>>55981648>what do the bought out police force careThe same reason why the Thai restaurant that is totally a front for a syndicate makes sure no homeless people loiter anywhere near their business. That kind of negative attention cuts into their bottom line.
I spent some time in Guatemala City ($400 for a round trip, I'd be nuts to turn that down), a metropolis with half of an entire country's population stuffed inside a bowl about the size of downtown Chicago. Amazing beer down there, but wealth divide didn't even begin to cover it. A $200,000US/month apartment with armed security and automated gates was just a three-minute walk from steel shanty villages and dirt roads. The Presidential Palace was practically bordered by the heart of Guatemalan gangland, and I only found that out after walking right through the middle of that district unmolested while admiring the graffiti on the walls (plot armor).

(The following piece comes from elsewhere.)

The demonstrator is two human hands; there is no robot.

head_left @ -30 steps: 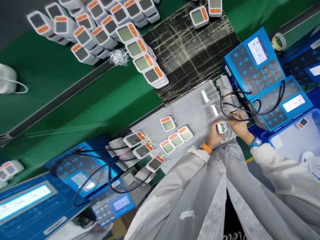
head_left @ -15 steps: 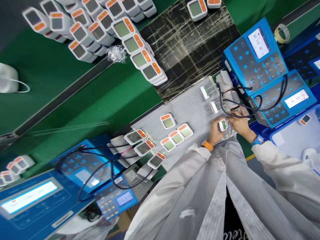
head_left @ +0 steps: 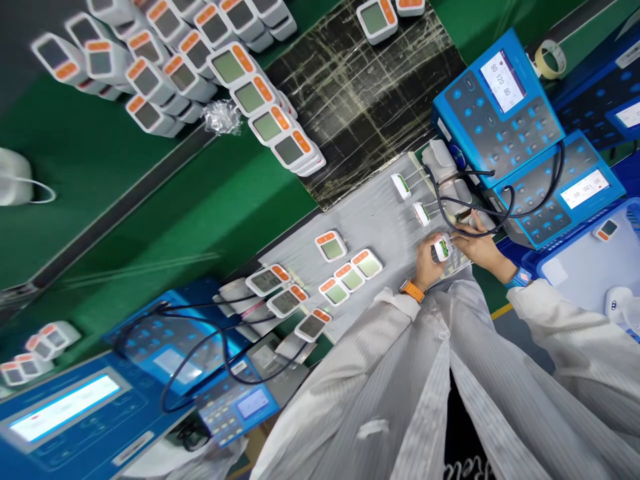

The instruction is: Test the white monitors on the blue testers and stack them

In that city, muggings and carjackings were seen as actual blue-collar professions for the lower-class, with professional standards of conduct. Thieves plied their 9-5 on the streets and then went home to their families for the evening so as to avoid competing with the police patrols collecting ""donations"" for the city's fire department after dark. It was considered very poor form to resist being robbed (the warning is a courtesy to you so they don't have to shoot you dead, your cell phone can feed a family unit for a week), just as it was also considered very unprofessional to have to shoot someone dead. A single murder puts the squeeze on every stratum of thief in the city. People avoid the crime scene for a while, emergency crews have to take time out of their busy schedules, police have to investigate, and tourists get cold feet about visiting (and bringing their money with). It simply isn't financially sustainable to just let people soil the streets whenever they want to, and no self-respecting corrupt underbelly will let that behavior slide for very long.